During the Semper Fidelis All-American Bowl in California on Jan. 5, a lineman fell on his ankle, popping it out of its socket, tearing two ligaments and cracking his fibula. He had to have surgery that put two screws in place and is looking at six to eight weeks of recovery.
Frederick isn’t worried.
“If he left at 100 percent,” he said, “he’s gonna come back at 110-to-115 percent.”
Brooks said that Tony has always had good perspective on the importance of education versus football. He has a plan for five, even ten years down the road, as to how he wants things to play out.
After his football career, Tony said he wants to get into business and finance. Football may come and go, but his education will stay with him and help him to provide for his own family.

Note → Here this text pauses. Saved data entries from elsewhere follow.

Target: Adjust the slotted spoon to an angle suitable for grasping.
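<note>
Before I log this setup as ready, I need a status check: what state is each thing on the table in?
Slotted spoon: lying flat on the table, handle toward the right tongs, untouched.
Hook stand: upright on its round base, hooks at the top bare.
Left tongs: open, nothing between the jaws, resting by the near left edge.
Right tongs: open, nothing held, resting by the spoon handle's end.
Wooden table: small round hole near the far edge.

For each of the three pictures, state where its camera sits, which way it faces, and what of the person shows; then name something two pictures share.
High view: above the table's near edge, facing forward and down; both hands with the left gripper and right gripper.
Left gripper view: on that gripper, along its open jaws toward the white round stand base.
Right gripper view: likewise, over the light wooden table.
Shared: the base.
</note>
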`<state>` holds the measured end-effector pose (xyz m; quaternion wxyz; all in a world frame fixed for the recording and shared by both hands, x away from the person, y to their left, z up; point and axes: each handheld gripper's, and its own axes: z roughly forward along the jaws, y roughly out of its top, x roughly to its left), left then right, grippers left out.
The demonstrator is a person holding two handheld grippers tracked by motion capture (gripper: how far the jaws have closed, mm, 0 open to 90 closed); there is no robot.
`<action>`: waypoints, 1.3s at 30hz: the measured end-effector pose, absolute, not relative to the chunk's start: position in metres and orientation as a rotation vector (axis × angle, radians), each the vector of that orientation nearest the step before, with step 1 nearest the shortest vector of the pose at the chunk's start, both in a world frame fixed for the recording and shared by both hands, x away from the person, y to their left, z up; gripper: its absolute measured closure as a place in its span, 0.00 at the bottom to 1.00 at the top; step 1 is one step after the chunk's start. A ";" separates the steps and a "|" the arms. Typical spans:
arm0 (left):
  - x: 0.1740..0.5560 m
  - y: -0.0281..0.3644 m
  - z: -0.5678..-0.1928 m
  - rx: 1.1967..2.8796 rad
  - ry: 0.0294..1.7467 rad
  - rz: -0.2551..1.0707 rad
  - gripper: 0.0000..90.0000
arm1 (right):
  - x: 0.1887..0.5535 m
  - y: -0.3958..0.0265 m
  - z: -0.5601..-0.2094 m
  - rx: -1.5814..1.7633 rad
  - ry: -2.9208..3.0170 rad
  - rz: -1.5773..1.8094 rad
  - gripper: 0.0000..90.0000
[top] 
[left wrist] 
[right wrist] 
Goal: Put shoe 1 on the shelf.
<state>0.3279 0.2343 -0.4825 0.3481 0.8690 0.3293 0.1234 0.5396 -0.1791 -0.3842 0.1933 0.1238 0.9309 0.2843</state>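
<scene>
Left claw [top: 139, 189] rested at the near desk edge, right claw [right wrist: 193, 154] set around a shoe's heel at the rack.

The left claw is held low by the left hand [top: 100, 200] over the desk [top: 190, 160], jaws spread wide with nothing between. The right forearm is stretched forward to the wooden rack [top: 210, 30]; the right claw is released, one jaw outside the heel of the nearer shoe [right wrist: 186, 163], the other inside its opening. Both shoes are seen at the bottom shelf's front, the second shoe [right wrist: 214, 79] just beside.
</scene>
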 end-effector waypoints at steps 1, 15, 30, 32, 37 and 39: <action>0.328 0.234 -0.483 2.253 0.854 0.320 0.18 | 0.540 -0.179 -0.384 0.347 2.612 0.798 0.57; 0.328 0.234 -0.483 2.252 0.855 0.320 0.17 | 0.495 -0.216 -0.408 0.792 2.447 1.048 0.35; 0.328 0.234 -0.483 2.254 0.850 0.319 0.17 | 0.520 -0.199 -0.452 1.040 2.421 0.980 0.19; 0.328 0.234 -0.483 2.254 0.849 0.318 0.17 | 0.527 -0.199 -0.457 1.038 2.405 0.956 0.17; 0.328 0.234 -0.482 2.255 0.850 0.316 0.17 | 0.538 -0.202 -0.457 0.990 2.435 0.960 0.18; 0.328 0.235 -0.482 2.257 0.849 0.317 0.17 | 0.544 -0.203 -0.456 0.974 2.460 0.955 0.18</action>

Family was an important reason why he picked a school at the opposite end of the country, Tony said. The coaches at Oregon treated him like he was someone they cared about, not just another body to fill the roster. He felt like they wanted to get to know Tony the person, not Tony the football player.
“It was like me talking to my dad and not me talking to a coach.”
His parents said sending him all the way to Eugene, Ore., will be tough, but they can handle it.
“Am I gonna cry?” Frederick wondered. “I’m gonna try not to. Is his momma gonna cry? Yes.”
Despite the distance, his parents said, family will always be there to support him.
“That’s why they have planes,” Brooks said. “You go on the plane. You go to see your child play.”
Like Frederick said, you just gotta go.